Стоять в карауле у главных ворот зверинца – само по себе было погано: только там по-настоящему действовал устав и строго-настрого запрещалось даже дремать. Но застрять там с двух ночи до пяти утра, во вторую смену, да еще и после такого утомительного дня – и вовсе пытка. Ун сгоряча подумал, что сержант отыгрывается на нем за ссору с Сан, но не увидел на его открытом лице ни единого признака злорадства. Ему нужно было перепоручить кому-то смену, и он ее перепоручил. Не больше, не меньше.
Ун сказал:
– Слушаюсь, – и в положенный час, за пять минут до пересменка, помятый, заспанный и все еще смертельно усталый пришел к будке у тяжелой железной двери.
– А Птица где? – спросил Тощий, глядя на него с какой-то опаской.
– В госпитале, – ответил Ун, – меня поставили вместо него.
Дежурный быстро выудил журнал, пробежал глазами по странице, щурясь от слабого света лампы, нашел нужную строчку и покачал головой.
– Хм. И правда… – А потом выпалил раздраженно:– Что не предупредили-то?
Ун только вздохнул. Журнал заполнял сержант, записи надо было просматривать при заступлении на пост, но по тону Тощего он понял, кто будет назначен виновным за всю неразбериху. «Что ж, ненавидит меня только четырнадцатый патруль или сразу все – не велика разница».
Ун принял пост, расписался в журнале и встал возле будки. Сначала его бодрила прохлада и комары, но скоро веки начали тяжелеть.

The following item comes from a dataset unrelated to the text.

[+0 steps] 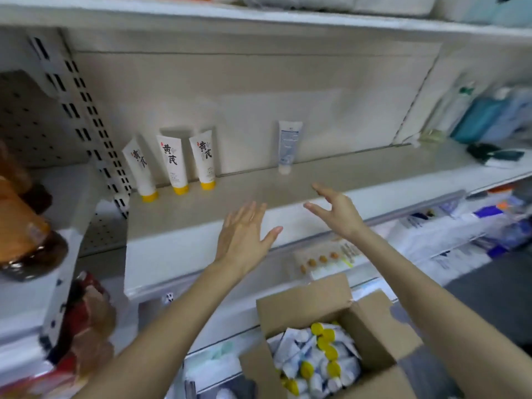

Он моргал медленно, приходилось заставлять себя открывать глаза. Хотелось опереться обо что-нибудь, на секунду, не дольше. Но нельзя.
Ун заставил себя посмотреть вверх, начал выискивать созвездия. Вот ведьма То, охотница Ами, тут же вечно не оставляющий ее Странник, хитрец и плут, привязавшийся к справедливой воительнице...
Он никогда не понимал, как и зачем предки разглядели там все эти фигуры. В тех трех звездах на севере опознали копье, а рядом с ним прыгающего кота, жабу и сотни прочих. Теперь же все стало так очевидно. Ему представился раан, сидящий в ночном дозоре в ветках скрюченной, старый ивы. Он кутается в колючий шерстяной плащ. Его голова тяжелеет, перед взором все двоится, и едва-едва получается сдерживать зевоту. Если он уснет, то будет наказан, но не придирчивым офицером. Нет, его наказанием станет смерть или плен. Он – единственный, кто может предупредить укрывшуюся в болоте деревеньку о подходе соренских работорговцев. Ему нельзя спать. И тогда он поднимает глаза к небу и начинает искать там героев, которые для него, безусловно, существуют, и в которых он ищет силу, и находит их – а вместе с ними и силуэты кота, жабы, копья и прочего. Всего того мира, который он знает и которым он ограничен.